In this way, the case of rehabilitation services constitutes something of a litmus test for the CR in terms of the prospects for simple coordination. For instance, a finding that the reform has not had the expected effect on these services, i.e. a decline in specialist rehabilitation and an increase in primary rehabilitation, would highlight a serious shortcoming of the reform. This is not necessarily because the reform was tailored specifically for rehabilitation services, but rather because this is where the potential for simple coordination should be particularly evident.

An important feature of the CR was Municipal Co-Financing (MCF). Under this provision, lasting from 2012 to 2014, municipalities were obligated to cover 20 % of the costs associated with a given set of medical Diagnostic-Related Groups (DRGs), including hospital rehabilitation services. The overall motivation for introducing co-financing was that it would provide municipalities with an incentive to expand (primary) health care provided at the municipal level, in the hope that this in turn would lessen the need for more expensive specialist health care, and thereby reduce overall health costs and improve health outcomes [3, 4]. In addition, because it adheres to the Lowest Effective Level (LEL) of care principle, and because municipalities may naturally integrate local medical services with other municipal social and care services, any growth at this level would be particularly beneficial [3, 4].

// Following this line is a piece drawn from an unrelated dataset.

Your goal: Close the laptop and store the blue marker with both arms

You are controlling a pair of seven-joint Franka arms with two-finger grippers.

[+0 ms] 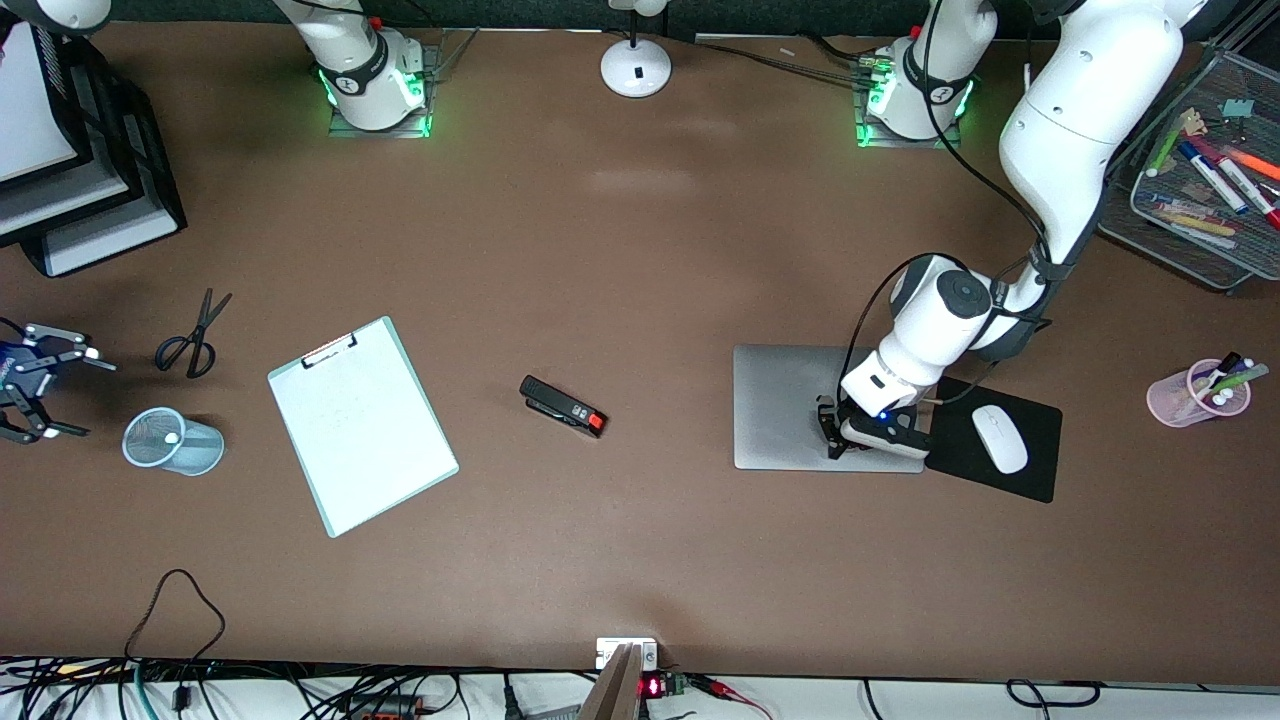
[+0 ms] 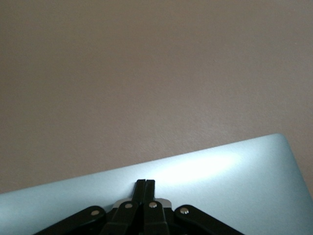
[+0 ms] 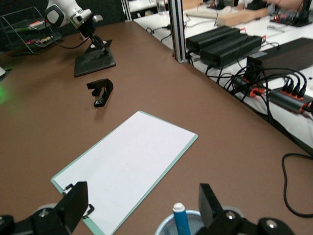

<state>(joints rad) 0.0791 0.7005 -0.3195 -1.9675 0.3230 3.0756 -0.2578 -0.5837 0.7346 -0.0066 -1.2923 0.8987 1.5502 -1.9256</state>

In this article, we analyze the effects of MCF on the use of both specialist and primary level rehabilitation services, along with its effects on the procurement of rehabilitation services in private institutions. Importantly, there has always been in Norway a relatively small private sector offering rehabilitation services. Equally important, the use of private rehabilitation services was, somewhat peculiarly, exempt from the MCF scheme (i.e. the continuation of financing through hospital revenues). The role of private rehabilitation institutions has thus been somewhat politically controversial, and strong incentives for the municipalities to expand their own services could undermine the need for these private sector institutions. In any case, we would expect that at least initially private rehabilitation services would expand under the MCF regime owing to municipal preferences for “free-of-charge” services, insofar as private services may really substitute for services provided by hospitals and/or by municipalities themselves. In the ensuing analyses, we employ regression analysis using annual municipal-level aggregated data from the Norwegian Patient Registry (NPR) [5] (providing data on specialist level and private rehabilitation expenditures) and the Municipality-State-Reporting information system (KOSTRA) [6] (providing data on local health service resources and local demographics) over the period 2010–2013.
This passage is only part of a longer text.